2-(Phenylsulfonyl)-1-(thiophen-2-yl)ethan-1-ol (3j)

White solid, mp = 80–82 °C, 107 mg, 80% yield, 94.9% ee, 1H NMR (400 MHz, CDCl3) δ 7.98–7.86 (m, 2H), 7.71–7.51 (m, 3H), 7.25–7.16 (m, 1H), 6.90 (d, J = 3.2 Hz, 2H), 5.53 (dt, J = 9.9, 2.2 Hz, 1H), 3.84 (d, J = 2.6 Hz, 1H), 3.60 (dd, J = 14.3, 9.8 Hz, 1H), 3.45 (dd, J = 14.4, 2.2 Hz, 1H). 13C NMR (101 MHz, CDCl3) δ 144.16, 139.02, 134.20, 129.48, 128.01, 126.82, 125.58, 124.24, 64.90, 63.73. HPLC (AD-H elute: hexanes/i-PrOH = 90:10, detector: 210 nm, flow rate: 1.0 mL/min), tmajor = 52.9 min, tminor = 42.2 min.

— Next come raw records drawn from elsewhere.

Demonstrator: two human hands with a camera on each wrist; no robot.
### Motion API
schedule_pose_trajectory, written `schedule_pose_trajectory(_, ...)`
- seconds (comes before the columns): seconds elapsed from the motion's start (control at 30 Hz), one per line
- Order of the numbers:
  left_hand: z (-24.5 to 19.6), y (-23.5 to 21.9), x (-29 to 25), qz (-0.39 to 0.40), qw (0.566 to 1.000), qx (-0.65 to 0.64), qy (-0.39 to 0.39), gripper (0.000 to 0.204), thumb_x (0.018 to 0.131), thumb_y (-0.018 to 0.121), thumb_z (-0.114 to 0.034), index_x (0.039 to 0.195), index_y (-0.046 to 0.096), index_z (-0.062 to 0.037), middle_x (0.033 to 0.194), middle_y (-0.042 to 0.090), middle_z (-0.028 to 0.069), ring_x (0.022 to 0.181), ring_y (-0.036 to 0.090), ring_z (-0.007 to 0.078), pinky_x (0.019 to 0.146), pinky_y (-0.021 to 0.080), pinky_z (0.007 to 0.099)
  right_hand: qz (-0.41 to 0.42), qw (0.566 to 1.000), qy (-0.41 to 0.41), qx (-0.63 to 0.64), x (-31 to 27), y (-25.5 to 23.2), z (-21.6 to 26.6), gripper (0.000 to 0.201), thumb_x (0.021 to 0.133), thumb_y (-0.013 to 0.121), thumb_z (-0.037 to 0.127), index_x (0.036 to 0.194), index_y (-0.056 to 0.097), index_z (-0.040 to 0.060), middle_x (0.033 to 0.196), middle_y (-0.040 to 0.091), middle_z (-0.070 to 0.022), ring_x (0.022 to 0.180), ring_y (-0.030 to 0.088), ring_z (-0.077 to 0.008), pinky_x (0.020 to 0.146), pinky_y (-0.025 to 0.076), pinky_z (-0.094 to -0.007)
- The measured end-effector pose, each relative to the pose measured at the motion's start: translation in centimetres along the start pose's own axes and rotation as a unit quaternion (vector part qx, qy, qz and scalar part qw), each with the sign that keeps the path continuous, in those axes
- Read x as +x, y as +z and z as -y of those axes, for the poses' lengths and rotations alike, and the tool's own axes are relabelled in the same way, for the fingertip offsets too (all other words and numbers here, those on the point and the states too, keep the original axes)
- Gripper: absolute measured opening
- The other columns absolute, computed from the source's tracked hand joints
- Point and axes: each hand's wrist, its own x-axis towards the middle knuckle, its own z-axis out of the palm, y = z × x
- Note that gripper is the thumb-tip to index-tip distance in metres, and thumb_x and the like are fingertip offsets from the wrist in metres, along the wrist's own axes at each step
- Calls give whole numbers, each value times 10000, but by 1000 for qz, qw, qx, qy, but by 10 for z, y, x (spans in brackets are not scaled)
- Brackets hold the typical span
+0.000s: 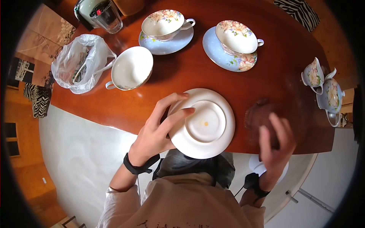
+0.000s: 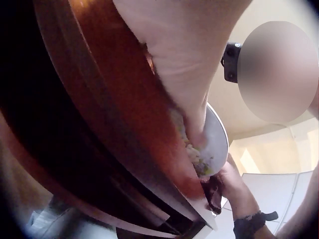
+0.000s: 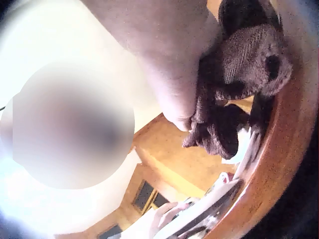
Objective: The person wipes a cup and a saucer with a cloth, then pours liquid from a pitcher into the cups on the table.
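My left hand (image 1: 154, 131) holds a saucer (image 1: 205, 117) by its left side, its white underside with the foot ring and a small yellow mark facing up. Two fingers lie over that underside. In the left wrist view, flowers show on the side of the saucer (image 2: 217, 144) that faces down. To the right of the saucer, my right hand (image 1: 277, 142), blurred, grips a dark brown cloth (image 1: 258, 116) over the table. The bunched knit cloth (image 3: 249, 62) hangs from the thumb and fingers in the right wrist view.
A white cup (image 1: 133, 68) sits beside a plastic bag (image 1: 81, 64) at the left. Two flowered cups on blue saucers, one cup (image 1: 161, 26) left and one cup (image 1: 237, 38) right, stand farther back. A creamer (image 1: 313, 76) and teapot (image 1: 331, 97) stand at the right edge.
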Motion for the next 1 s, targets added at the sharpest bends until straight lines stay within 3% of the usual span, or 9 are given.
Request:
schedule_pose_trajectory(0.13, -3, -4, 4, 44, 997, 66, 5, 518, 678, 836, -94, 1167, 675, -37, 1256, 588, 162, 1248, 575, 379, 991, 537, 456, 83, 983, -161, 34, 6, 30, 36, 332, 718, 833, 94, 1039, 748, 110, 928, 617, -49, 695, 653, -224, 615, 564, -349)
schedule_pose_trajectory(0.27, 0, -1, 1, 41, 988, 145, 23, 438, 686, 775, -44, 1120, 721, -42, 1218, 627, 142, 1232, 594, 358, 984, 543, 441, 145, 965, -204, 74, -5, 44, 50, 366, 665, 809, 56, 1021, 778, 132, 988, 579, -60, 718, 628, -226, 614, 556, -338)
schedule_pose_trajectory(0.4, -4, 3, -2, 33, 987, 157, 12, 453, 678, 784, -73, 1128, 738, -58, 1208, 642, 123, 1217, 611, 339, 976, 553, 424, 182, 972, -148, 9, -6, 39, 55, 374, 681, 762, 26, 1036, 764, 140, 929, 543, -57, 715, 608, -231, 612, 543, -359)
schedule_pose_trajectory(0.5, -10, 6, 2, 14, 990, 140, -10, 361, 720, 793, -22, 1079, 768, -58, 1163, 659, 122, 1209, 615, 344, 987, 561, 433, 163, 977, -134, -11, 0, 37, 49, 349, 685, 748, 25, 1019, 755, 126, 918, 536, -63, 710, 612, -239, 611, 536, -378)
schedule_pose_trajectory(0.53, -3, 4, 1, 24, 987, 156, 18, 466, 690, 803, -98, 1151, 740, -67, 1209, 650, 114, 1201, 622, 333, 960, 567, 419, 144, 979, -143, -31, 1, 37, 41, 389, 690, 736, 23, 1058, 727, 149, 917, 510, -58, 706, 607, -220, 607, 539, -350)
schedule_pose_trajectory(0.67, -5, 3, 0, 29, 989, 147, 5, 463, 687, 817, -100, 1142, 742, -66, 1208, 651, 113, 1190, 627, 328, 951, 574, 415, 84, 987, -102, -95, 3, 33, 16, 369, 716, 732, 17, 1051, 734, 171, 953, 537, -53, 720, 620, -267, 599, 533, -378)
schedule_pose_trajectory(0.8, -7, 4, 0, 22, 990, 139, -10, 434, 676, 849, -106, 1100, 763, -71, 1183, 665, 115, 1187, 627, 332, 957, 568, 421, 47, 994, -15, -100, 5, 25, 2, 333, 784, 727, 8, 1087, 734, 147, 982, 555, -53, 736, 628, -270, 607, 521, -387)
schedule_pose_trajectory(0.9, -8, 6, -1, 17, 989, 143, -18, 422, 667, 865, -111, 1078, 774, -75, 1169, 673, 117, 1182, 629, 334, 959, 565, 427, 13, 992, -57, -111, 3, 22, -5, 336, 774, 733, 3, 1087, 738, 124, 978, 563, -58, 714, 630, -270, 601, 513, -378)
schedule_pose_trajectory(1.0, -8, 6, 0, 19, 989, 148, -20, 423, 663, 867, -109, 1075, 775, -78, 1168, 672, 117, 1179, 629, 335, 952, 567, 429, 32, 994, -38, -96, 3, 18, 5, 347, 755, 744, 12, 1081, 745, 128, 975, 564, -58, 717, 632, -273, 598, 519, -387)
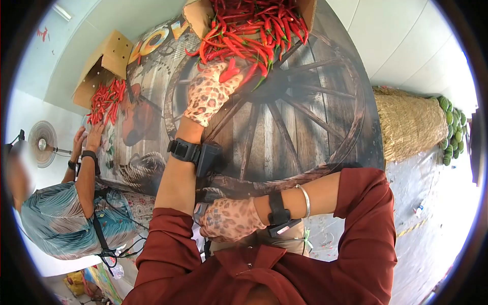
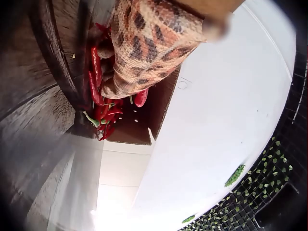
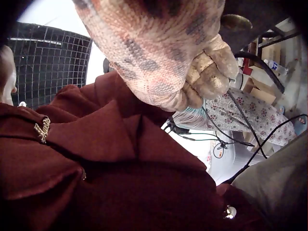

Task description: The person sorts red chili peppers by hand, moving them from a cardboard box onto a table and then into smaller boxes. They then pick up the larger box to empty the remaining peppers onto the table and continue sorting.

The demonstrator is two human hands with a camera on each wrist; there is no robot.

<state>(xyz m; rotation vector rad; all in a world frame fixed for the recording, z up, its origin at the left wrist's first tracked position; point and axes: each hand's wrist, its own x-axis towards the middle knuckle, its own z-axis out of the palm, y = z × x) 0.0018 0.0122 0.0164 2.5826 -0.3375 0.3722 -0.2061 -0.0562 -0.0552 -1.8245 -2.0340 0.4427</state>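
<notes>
My left hand (image 1: 209, 91), in a leopard-print glove, is at the near edge of a heap of red chili peppers (image 1: 249, 33) spilling from a cardboard box (image 1: 198, 15). Its fingers curl over a few red chilies (image 1: 230, 71). In the left wrist view the glove (image 2: 149, 53) hides most of the grip, with chilies (image 2: 95, 86) showing beside the fingertips. Gloved alike, my right hand (image 1: 231, 219) is near my belly by the table's near edge. Its fingers (image 3: 209, 79) are curled in the right wrist view; no held thing shows.
A printed tabletop (image 1: 269, 147) with a wagon-wheel picture lies under the chilies. At the left another person (image 1: 76, 218) reaches toward a smaller chili pile (image 1: 107, 101) before a second box (image 1: 116, 53). A fan (image 1: 42, 144) stands behind; a straw-coloured roll (image 1: 409, 122) and watermelons (image 1: 450, 127) are at right.
</notes>
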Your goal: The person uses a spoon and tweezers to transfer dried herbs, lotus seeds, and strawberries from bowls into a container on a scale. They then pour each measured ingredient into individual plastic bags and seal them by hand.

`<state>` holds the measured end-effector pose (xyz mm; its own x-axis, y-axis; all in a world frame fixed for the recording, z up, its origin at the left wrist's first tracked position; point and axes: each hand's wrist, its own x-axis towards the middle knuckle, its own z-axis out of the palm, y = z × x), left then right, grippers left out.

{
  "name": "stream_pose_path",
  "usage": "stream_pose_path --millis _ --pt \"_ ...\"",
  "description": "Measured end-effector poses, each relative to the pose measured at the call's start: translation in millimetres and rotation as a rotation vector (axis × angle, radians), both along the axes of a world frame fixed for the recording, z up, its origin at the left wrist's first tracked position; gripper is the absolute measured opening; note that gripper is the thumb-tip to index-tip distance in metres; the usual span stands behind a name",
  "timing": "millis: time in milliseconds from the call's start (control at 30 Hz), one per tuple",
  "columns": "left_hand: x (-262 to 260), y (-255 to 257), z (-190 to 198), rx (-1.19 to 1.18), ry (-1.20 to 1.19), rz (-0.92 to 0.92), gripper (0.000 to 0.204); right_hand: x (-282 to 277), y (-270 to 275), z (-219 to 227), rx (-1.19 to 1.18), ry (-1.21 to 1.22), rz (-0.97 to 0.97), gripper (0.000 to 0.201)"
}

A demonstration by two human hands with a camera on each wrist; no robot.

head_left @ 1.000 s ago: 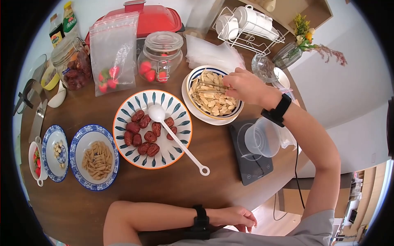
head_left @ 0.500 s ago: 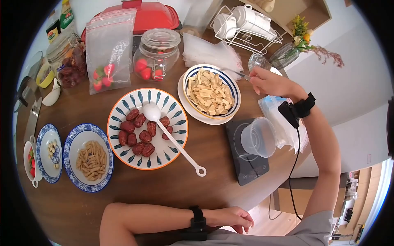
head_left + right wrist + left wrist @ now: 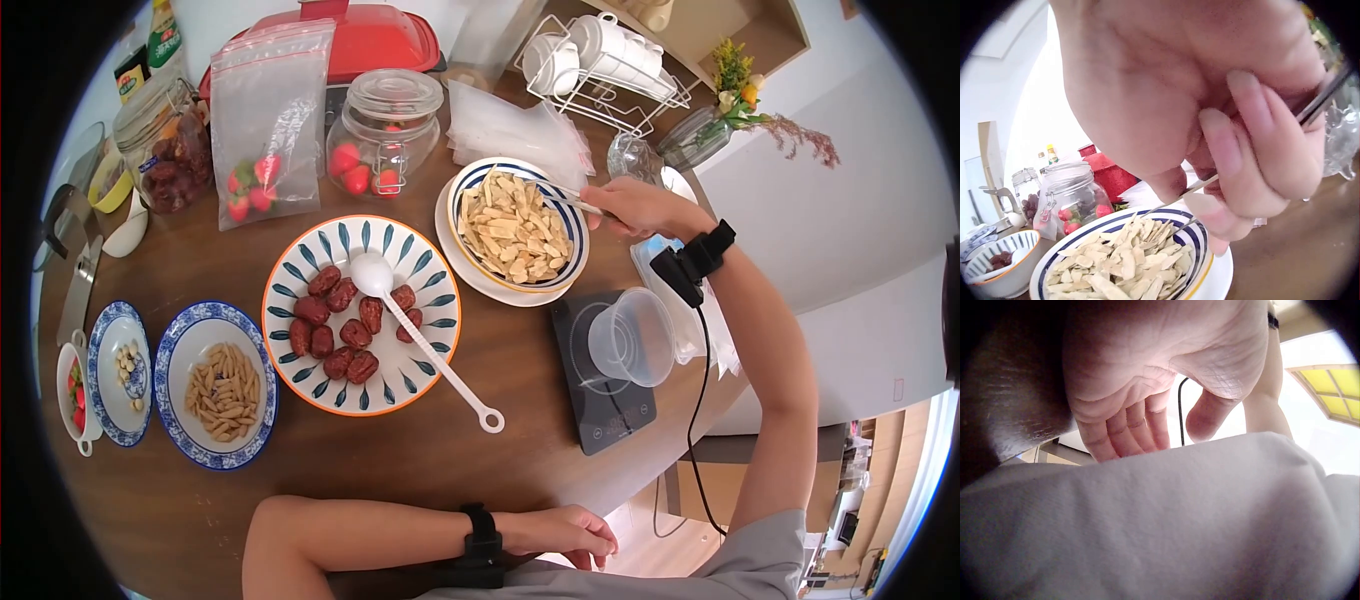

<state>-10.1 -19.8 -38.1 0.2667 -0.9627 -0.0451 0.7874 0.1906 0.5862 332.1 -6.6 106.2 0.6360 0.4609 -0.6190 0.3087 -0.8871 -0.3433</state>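
My right hand pinches thin metal tweezers at the right rim of a blue-and-white bowl. In the right wrist view the two prongs reach over the rim, their tips at a heap of pale dried slices. That bowl stands on a white plate. Nothing is held by my left hand, which hangs loosely curled at the table's near edge, close to a grey shirt.
Left of the bowl, a large patterned plate holds red dates and a white spoon. A clear plastic tub sits on a black scale. Behind are a strawberry jar, a zip bag and a cup rack.
My right hand drew back right from over the bowl with the tweezers, then came back left, so the prongs lie over the bowl's rim again. My left hand stays put.
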Motion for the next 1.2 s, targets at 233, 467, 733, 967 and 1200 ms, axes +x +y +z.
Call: stream_pose_path --millis 233,467,733,967,1200 --pt "0.1 1.1 1.4 -0.001 0.009 -0.002 0.030 -1.7 20.0 2.4 0.010 -0.008 0.055 0.047" --pt "0.7 0.1 0.8 0.000 -0.003 -0.008 0.031 -3.0 28.0 -2.4 0.095 0.033 0.090 0.046" --pt "0.6 1.6 2.3 -0.008 -0.010 -0.013 0.032 8.2 29.7 -16.7 0.135 0.068 0.100 0.047" --pt "0.3 1.3 2.1 -0.003 -0.006 -0.013 0.032 14.9 27.1 -26.2 0.210 0.088 0.109 0.046" --pt "0.9 2.2 2.7 -0.005 -0.017 -0.011 0.031 12.1 26.4 -23.9 0.191 0.095 0.033 0.044"
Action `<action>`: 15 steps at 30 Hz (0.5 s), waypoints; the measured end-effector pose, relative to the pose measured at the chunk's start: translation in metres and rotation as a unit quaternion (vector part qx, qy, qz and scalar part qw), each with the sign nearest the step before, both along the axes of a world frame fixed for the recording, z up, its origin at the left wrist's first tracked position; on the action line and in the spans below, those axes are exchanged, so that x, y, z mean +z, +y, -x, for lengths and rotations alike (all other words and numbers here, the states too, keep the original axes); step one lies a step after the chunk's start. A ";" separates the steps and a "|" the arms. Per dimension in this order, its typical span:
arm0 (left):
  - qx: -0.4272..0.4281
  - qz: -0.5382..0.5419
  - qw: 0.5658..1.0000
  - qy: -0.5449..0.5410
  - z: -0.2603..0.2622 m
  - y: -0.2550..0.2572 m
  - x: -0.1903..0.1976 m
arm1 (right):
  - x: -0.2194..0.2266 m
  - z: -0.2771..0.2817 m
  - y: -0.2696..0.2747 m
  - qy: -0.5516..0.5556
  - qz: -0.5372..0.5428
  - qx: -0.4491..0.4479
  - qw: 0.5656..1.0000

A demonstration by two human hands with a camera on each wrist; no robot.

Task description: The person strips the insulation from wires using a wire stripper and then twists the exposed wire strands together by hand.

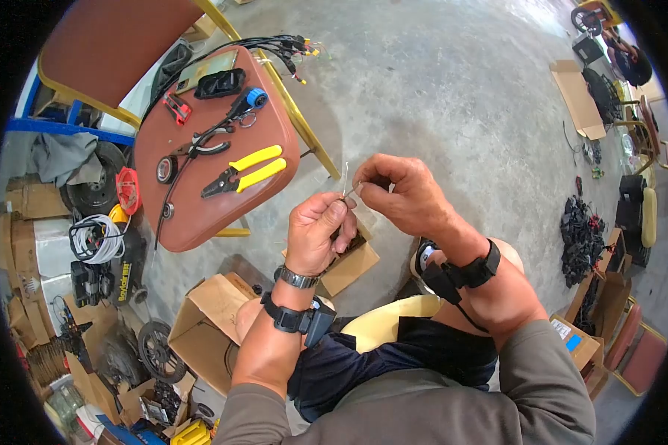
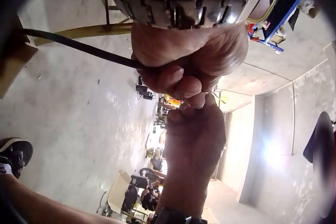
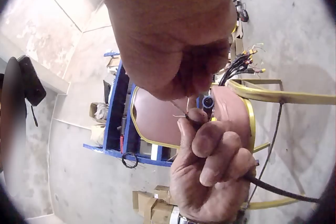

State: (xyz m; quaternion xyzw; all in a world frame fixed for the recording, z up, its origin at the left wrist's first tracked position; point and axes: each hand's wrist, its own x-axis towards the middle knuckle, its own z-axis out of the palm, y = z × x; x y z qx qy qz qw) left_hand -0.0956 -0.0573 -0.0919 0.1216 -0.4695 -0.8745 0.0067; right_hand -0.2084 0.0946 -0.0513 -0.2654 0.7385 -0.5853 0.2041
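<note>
My left hand [image 1: 319, 226] grips a black cable [image 2: 84, 49] near its end, thumb pressed over the fingers. Thin pale wires [image 1: 346, 174] stick up from the cable's end, above the left thumb. Close beside it, my right hand [image 1: 404, 193] pinches one of these fine strands between thumb and fingertips. In the right wrist view, the cable leaves the bottom of the left fist toward the right. The right fingertips are partly hidden there behind the hand itself.
To the left, a brown chair seat [image 1: 200, 222] carries yellow-handled wire strippers [image 1: 260, 176], black-handled pliers [image 1: 211, 148], a tape roll [image 1: 167, 169] and a cable with a blue connector [image 1: 257, 97]. An open cardboard box [image 1: 352, 271] stands below my hands. Black cable bundles [image 1: 583, 237] lie at right.
</note>
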 end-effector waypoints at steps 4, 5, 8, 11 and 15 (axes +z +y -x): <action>-0.003 -0.009 1.000 0.025 0.000 -0.003 -0.004 | -0.005 -0.001 -0.002 -0.020 0.003 0.001 1.000; -0.005 -0.008 1.000 0.022 0.000 -0.004 -0.002 | -0.005 -0.001 -0.001 -0.029 0.007 0.002 1.000; -0.003 -0.005 1.000 0.026 0.000 -0.004 -0.002 | -0.006 0.000 -0.002 -0.067 0.013 0.008 0.998; 0.007 -0.024 0.999 0.020 -0.001 -0.005 -0.001 | -0.013 -0.001 -0.004 -0.110 0.024 0.007 0.994; -0.012 -0.071 0.997 0.014 -0.002 -0.007 -0.002 | -0.018 -0.001 -0.005 -0.148 0.021 0.011 0.989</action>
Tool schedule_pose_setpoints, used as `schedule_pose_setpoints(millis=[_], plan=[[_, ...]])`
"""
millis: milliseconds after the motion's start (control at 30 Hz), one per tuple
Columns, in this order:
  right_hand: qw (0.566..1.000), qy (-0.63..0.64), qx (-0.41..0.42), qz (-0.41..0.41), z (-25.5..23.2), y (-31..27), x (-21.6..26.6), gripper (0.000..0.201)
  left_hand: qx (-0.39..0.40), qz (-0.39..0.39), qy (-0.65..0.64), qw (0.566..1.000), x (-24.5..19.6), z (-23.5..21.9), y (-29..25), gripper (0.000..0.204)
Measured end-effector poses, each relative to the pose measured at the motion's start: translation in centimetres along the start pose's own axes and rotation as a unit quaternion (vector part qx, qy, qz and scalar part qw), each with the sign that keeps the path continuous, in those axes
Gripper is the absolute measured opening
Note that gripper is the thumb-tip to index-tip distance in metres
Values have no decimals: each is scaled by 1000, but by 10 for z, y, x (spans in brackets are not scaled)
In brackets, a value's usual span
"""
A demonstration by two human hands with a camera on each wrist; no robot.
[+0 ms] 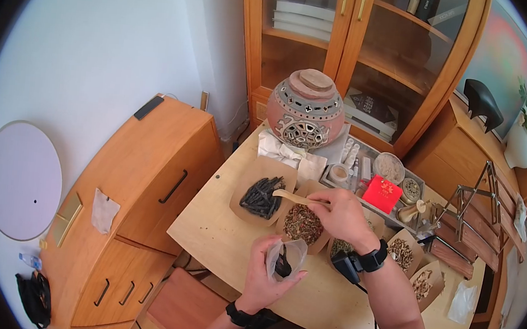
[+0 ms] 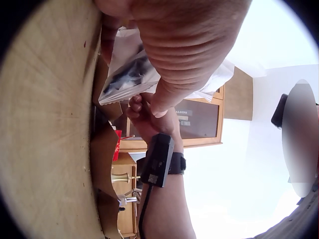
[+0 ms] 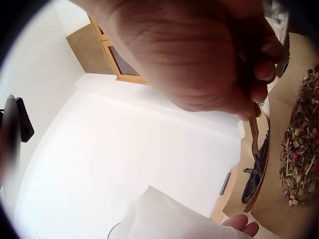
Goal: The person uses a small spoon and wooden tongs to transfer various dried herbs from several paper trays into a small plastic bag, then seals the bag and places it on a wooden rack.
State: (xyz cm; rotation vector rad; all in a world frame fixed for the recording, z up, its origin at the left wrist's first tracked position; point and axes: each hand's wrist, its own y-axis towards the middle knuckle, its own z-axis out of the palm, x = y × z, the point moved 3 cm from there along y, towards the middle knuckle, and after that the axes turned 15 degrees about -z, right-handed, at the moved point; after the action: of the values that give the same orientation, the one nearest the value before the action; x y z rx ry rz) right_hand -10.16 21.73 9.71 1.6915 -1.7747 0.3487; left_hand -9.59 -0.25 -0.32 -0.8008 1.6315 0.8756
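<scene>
My right hand (image 1: pixel 347 219) pinches the handle of a wooden scoop (image 1: pixel 291 196). Its tip overlaps the edge of a heap of dark, stick-like dried pieces (image 1: pixel 262 197), lying in a brown paper tray (image 1: pixel 240 191). In the right wrist view, the scoop (image 3: pixel 254 130) slants down toward those dark pieces (image 3: pixel 254 181). Lower down, my left hand (image 1: pixel 259 282) holds a small translucent white bag (image 1: pixel 295 253) with its mouth spread upward. Some dark pieces (image 1: pixel 282 266) sit inside it. Just beyond the bag is a tray of mixed reddish dried herbs (image 1: pixel 303 224).
More paper trays of dried herbs (image 1: pixel 401 254) line the table's right side. Behind them stand a red box (image 1: pixel 382 194), jars in a grey tray and a pierced clay pot (image 1: pixel 307 109). A plastic bag (image 1: pixel 462 303) lies at the right edge, near a folding wooden rack (image 1: pixel 471 226).
</scene>
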Motion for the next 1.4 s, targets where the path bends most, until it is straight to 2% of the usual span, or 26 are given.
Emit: schedule_pose_setpoints(millis=[300,467,533,600,667,800,1033,1133,1333,1400], plan=[[999,40,-35,-6,-11,-8,1,21,0,-5,4,1000,0,0,-1,91],[987,67,-111,-98,-44,-27,19,20,-5,-26,-34,999,8,2,-2,91],[985,59,-109,-116,-66,-40,37,22,-8,-35,-57,998,10,2,-3,89],[984,52,-110,-134,-86,-52,52,23,0,-26,-18,999,8,1,-2,95],[965,-16,-93,-245,-100,-64,68,25,5,-40,-26,999,7,1,-3,96],[952,-56,-52,-298,-103,-81,80,22,6,-41,-34,999,4,2,-2,97],[949,-92,-15,-302,-86,-86,83,18,-2,-40,-48,998,8,1,-1,100],[952,-90,12,-292,-79,-86,81,17,-5,-26,-12,1000,7,-1,-1,99],[949,-105,54,-294,-69,-84,85,16,-16,-26,-54,998,2,-1,-1,97],[939,-124,73,-311,-68,-82,90,18,-13,-10,4,1000,6,-2,-1,103]])
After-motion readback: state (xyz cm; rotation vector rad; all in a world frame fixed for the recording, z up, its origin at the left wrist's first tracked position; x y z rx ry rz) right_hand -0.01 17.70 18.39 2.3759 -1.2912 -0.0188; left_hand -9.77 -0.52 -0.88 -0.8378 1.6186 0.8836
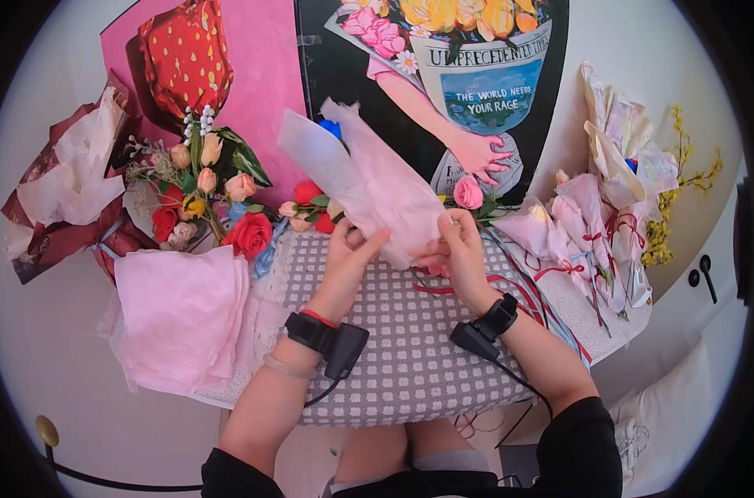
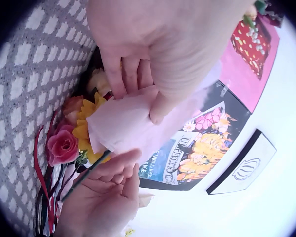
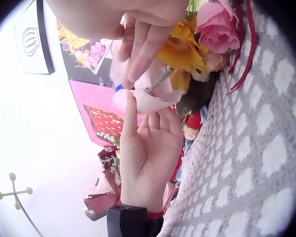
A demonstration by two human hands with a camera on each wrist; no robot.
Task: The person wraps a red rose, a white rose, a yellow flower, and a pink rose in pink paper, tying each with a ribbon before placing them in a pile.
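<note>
A sheet of pale pink wrapping paper [image 1: 385, 183] is rolled into a loose cone, with a blue flower [image 1: 330, 129] showing at its upper end. My left hand [image 1: 350, 259] pinches the paper's lower part, thumb [image 2: 160, 106] in front and fingers behind. From the narrow end of the cone comes a green stem [image 2: 86, 174]. My right hand [image 1: 462, 259] holds the stem close to the paper, its fingers [image 3: 143, 52] bent and touching the paper's edge. Most of the blue flower is hidden inside the wrap.
A stack of pink sheets [image 1: 182, 315] lies at the left, near loose artificial flowers [image 1: 248, 236] and a dark-red wrapped bouquet [image 1: 70, 174]. Several wrapped single flowers [image 1: 572, 220] lie at the right beside red and grey ribbons [image 1: 531, 290]. A painted board [image 1: 377, 100] stands behind.
</note>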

NMR Data of Isolated Intermediate Ketone B

1-Phenyl-2-(4-phenyl-1H-1,2,3-triazol-1-yl)ethan-1-one (B)

1H NMR (400 MHz, CDCl3) δ 8.19–7.73 (m, 5H), 7.56–7.21 (m, 6H), 5.86 (s, 2H). 13C NMR (101 MHz, CDCl3) δ 190.26, 134.59, 133.90, 130.47, 129.15, 128.80, 128.16, 128.14, 125.78, 121.49, 55.45.